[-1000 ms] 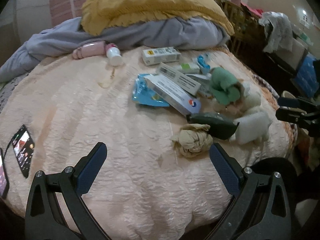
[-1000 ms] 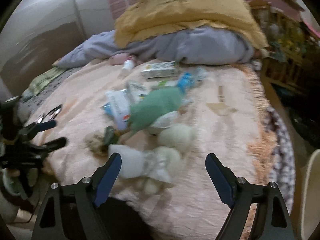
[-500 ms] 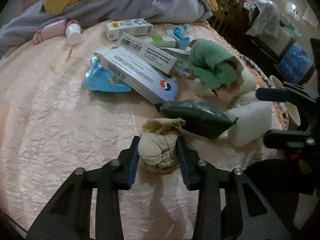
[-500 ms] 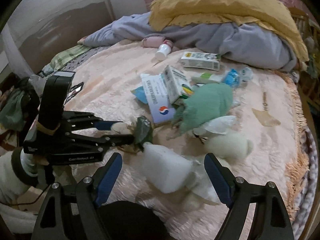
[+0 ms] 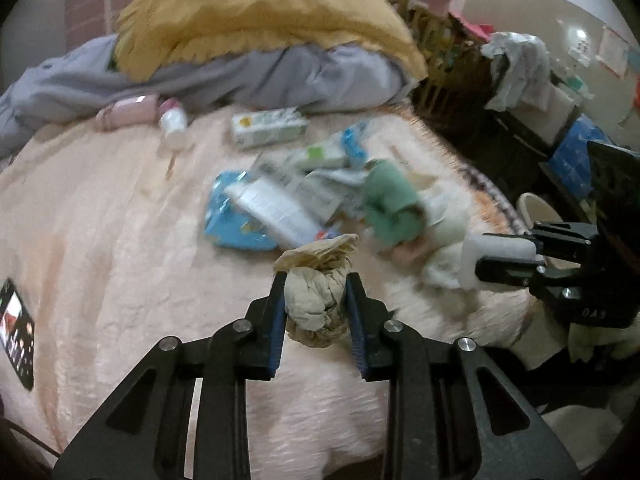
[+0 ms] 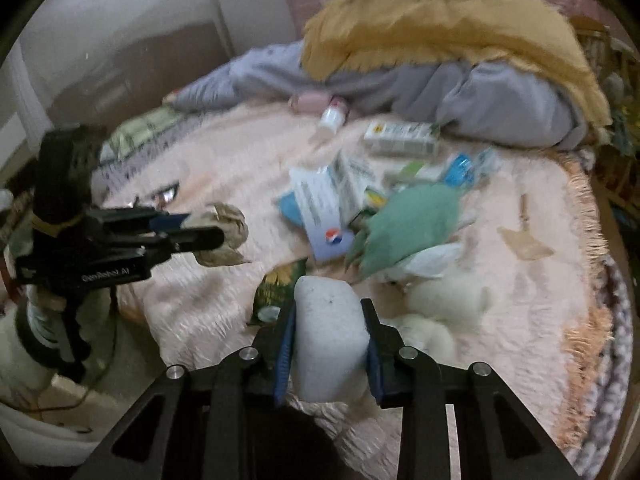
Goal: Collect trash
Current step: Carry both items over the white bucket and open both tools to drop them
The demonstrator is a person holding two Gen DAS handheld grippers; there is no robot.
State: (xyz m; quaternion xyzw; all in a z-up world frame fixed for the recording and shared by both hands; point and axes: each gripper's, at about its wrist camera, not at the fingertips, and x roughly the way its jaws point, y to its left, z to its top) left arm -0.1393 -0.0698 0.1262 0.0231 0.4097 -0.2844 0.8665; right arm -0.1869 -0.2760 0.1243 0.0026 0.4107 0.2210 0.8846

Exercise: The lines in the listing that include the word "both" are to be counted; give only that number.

Written solution: 2